Main symptoms of Turner syndrome include:
- Common facial features such as drooping eyelids, narrow palate, small jaws and low-set prominent earlobes
- Growth is irregular, no regular growth spurts and puberty is delayed
- Short stature as compared to other females
- Female may have normal intelligence and good reading and verbal skills but may have some learning difficulties, e.g. difficulty in memorising, difficulties in learning math and spatial concepts
- They might find difficulty in non-verbal communication and understanding of other’s emotions
- Poorly developed breasts, delayed or no onset of the menstrual cycle and infertile
- Murmuring of heart due to narrowing aorta and other abnormalities related to heart, liver and kidney
- Hypothyroidism and hypertension is frequent
- Insufficient estrogen leads to osteoporosis
- Chronic middle ear infection leading to hearing loss
Symptoms of Turner syndrome can be seen in the developing foetus also:
- Lymphedema is characterised by swelling due to excess fluid leaking in the body
- Swelling or thickness of the neck
- Lower than normal weight
Turner Syndrome Diagnosis
Turner syndrome can be diagnosed during pregnancy in ultrasound or by specific tests like amniocentesis to find out the karyotype of the foetus.

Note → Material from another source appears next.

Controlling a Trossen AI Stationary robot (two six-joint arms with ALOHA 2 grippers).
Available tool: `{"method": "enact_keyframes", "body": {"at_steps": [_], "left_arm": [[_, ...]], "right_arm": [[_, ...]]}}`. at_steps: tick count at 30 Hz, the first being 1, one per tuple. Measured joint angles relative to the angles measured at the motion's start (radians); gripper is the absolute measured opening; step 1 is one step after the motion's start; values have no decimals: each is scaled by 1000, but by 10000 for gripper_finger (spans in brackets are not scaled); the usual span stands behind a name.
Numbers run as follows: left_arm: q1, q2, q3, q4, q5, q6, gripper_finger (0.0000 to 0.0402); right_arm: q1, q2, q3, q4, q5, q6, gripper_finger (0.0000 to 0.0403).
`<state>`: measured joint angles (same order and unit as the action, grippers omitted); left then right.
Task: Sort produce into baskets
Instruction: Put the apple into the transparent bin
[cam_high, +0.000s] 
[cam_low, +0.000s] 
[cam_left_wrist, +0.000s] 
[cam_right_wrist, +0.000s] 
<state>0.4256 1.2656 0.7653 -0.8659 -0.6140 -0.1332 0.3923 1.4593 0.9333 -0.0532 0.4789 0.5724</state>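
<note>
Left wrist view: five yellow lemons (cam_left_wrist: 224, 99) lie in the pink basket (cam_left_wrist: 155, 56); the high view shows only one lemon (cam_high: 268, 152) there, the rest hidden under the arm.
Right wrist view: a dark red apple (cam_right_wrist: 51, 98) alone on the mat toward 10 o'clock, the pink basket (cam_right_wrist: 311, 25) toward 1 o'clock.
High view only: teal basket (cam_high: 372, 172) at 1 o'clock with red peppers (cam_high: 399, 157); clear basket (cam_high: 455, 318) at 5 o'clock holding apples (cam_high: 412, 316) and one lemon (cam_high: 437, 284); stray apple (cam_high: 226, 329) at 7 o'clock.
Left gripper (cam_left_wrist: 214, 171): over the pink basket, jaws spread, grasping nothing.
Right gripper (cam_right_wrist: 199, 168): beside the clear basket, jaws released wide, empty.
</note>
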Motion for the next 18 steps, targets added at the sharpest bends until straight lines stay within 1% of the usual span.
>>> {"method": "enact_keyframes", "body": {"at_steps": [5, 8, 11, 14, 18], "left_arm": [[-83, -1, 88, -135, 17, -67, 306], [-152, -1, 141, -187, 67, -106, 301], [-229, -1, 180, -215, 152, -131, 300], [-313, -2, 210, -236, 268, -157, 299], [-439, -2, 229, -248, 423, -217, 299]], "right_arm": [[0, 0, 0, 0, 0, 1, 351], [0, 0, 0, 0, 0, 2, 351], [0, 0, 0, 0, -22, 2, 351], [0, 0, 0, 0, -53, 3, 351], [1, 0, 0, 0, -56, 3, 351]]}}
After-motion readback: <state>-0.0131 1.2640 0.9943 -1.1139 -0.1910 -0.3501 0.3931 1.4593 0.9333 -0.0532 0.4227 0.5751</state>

At birth, Turner syndrome can be diagnosed by swelling in hands and feet, heart or kidney problems, webbed neck, broad chest with widely placed nipples.
Sometimes Turner syndrome is not diagnosed until the adolescence stage when puberty does not occur.
Turner Syndrome Treatment
There is no cure for Turner syndrome. Whatever treatment is done, it is for complications related to Turner syndrome such as sexual development, hearing and vision impairment, infertility.
Preventive care can keep conditions such as heart complications and thyroid under check.
Hormone therapy is useful for short stature, inducing sexual development and reducing the risk linked to it.
IVF can help if a female with Turner syndrome wishes to get pregnant.
Learning difficulties can be overcome with proper training and educational support.